The Early Days of a Better Nation

Tuesday, February 24, 2009



Junkyard genes

I've already cited Richard Dawkins' review of Jerry Coyne's Why Evolution is True, and now I'm going to do it again, because it has (ha!) a genomics connection:
The molecular genetics revolution, which began in 1953, would have taken Darwin’s breath away and filled him with exultation. Every living creature carries within each of its cells a voluminous textual recipe for making itself. Nowadays, we can read these messages, accurately and with a completeness that is limited only by (rapidly shrinking) costs and time. Because the DNA texts of all animals and plants use the identical four-letter code, we have a gold mine of opportunity for comparison. In his own time, Darwin could compare, say, the wing of a bat, the flipper of a whale and the spade of a mole, and spot the relationships among a handful of bones. Today – and more cheaply in the near tomorrows – we can do it on an altogether grander scale, lining up billion-letter DNA texts from bat, whale and mole, and literally counting the single-letter discrepancies and resemblances.
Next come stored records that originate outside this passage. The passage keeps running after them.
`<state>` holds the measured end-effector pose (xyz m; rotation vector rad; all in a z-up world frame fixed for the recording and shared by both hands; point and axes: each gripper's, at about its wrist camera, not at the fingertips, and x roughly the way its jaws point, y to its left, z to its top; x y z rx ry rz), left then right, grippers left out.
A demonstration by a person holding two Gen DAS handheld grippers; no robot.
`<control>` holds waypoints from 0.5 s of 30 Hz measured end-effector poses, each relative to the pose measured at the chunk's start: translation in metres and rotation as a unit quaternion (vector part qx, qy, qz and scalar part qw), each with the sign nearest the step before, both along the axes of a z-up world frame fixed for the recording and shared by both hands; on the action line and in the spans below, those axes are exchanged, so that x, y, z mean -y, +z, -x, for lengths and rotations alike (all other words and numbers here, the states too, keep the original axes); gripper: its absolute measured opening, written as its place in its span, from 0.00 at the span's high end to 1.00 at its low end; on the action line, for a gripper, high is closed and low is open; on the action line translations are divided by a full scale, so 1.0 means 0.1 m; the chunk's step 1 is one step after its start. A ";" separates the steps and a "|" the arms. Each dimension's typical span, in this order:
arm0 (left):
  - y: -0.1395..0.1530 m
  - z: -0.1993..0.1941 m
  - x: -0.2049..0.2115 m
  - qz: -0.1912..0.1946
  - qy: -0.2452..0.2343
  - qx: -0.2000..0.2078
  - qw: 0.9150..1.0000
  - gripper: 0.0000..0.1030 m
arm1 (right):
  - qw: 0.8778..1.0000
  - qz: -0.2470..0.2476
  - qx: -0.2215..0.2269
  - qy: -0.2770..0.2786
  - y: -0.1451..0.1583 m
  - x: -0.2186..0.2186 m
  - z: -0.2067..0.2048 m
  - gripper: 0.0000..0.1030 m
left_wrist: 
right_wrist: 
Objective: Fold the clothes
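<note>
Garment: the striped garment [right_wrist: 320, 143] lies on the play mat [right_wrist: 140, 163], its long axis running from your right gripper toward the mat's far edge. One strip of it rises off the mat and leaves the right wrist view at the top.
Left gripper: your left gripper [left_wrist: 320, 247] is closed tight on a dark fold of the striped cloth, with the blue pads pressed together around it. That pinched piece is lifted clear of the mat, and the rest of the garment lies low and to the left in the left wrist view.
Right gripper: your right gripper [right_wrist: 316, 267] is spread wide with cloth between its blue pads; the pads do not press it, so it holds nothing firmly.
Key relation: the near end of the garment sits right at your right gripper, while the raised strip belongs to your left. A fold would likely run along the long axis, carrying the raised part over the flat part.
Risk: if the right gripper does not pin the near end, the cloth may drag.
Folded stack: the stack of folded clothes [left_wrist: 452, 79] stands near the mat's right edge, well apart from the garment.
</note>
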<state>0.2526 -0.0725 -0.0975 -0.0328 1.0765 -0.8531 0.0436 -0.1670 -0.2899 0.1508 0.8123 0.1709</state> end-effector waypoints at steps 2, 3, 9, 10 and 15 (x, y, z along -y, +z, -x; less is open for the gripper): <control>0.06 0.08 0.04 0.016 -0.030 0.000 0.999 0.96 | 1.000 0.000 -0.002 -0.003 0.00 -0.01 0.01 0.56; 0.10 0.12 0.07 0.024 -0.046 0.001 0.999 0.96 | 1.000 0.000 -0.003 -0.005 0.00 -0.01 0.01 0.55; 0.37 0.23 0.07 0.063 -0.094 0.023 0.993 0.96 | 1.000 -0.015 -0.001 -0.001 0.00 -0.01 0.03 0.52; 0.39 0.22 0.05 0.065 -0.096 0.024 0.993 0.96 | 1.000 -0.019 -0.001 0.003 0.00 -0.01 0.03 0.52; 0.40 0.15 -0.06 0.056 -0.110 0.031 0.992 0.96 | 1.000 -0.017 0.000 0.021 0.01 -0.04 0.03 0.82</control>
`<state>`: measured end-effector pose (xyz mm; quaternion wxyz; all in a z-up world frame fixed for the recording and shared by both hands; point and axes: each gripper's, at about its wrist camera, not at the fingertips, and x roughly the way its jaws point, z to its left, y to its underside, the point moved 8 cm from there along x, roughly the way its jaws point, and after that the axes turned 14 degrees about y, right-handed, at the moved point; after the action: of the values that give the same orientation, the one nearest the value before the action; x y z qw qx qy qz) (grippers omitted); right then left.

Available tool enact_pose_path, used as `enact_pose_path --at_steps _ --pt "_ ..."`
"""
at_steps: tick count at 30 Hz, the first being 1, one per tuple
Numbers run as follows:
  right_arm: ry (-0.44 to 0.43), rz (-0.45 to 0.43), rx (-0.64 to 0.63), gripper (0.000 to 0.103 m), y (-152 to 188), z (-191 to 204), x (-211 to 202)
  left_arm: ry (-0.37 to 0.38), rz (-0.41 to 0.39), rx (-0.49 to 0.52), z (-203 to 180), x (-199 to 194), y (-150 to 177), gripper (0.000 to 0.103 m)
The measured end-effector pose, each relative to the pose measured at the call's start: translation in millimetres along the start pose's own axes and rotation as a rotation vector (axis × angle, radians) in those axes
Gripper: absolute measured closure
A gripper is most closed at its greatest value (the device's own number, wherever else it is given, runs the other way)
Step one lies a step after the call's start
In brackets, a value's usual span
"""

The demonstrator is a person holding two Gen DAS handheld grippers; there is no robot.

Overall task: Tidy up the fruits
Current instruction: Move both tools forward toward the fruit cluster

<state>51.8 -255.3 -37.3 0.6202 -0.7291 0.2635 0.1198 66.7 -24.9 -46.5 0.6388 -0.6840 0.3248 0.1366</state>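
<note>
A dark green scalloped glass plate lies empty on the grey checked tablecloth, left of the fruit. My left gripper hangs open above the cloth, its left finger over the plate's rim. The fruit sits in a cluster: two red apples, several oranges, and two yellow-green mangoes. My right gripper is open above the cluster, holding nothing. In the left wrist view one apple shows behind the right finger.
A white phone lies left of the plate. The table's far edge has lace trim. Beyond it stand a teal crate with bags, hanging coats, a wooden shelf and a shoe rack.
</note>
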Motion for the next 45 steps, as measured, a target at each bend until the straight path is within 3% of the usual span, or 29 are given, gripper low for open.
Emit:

Moreover, we don’t have to limit our comparisons to one group, such as the mammals. The universal genetic code allows us to make letter-for-letter textual comparisons across plants, snails and bacteria, as well as vertebrates. This not only provides evidence for the fact of evolution that is orders of magnitude more solid even than the powerful evidence Darwin could muster. We can also construct, finally and definitively, the complete tree of all life, the universal pedigree. And we can find, in huge numbers, the molecular equivalents of vestigial evolutionary relics like the human appendix and the kiwi’s wings.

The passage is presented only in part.